Work to complete » Copy each line from the entries that the word "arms" appears in.

Material for the task »

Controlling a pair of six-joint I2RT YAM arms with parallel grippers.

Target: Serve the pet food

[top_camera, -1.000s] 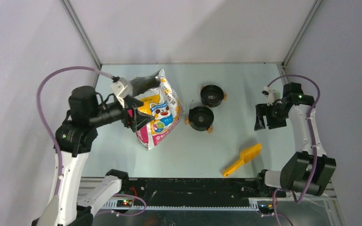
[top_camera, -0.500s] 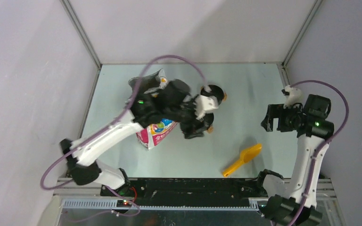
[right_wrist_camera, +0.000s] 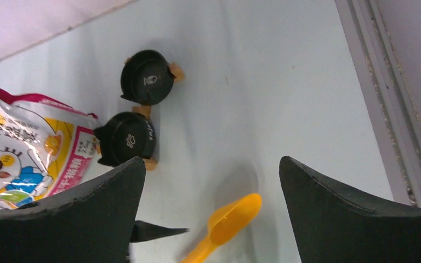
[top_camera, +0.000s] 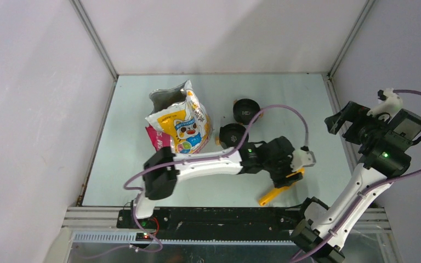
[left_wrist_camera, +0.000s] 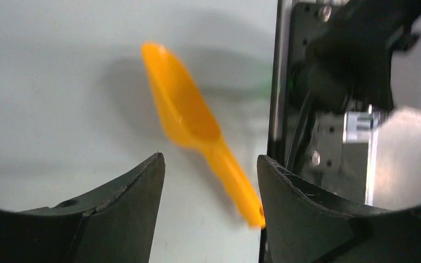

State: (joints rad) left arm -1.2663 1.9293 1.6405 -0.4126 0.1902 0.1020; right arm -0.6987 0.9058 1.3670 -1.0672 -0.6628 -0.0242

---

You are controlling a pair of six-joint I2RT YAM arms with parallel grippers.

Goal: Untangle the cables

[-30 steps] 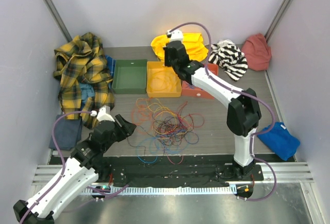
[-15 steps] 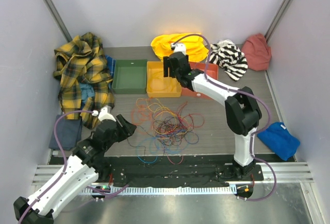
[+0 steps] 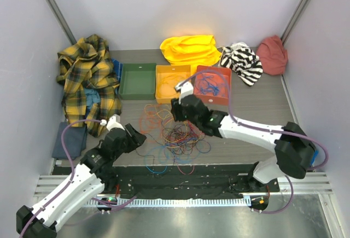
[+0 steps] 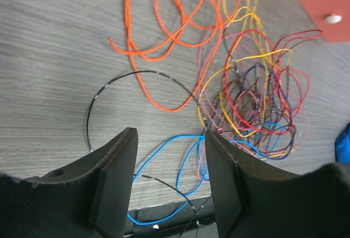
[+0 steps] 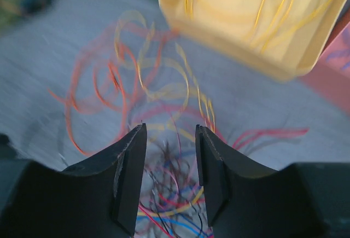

Task result »
Controlling a pair of six-joint I2RT YAM arms with parallel grippers.
You are controlling a pair of six-joint I2RT YAM arms with parallel grippers.

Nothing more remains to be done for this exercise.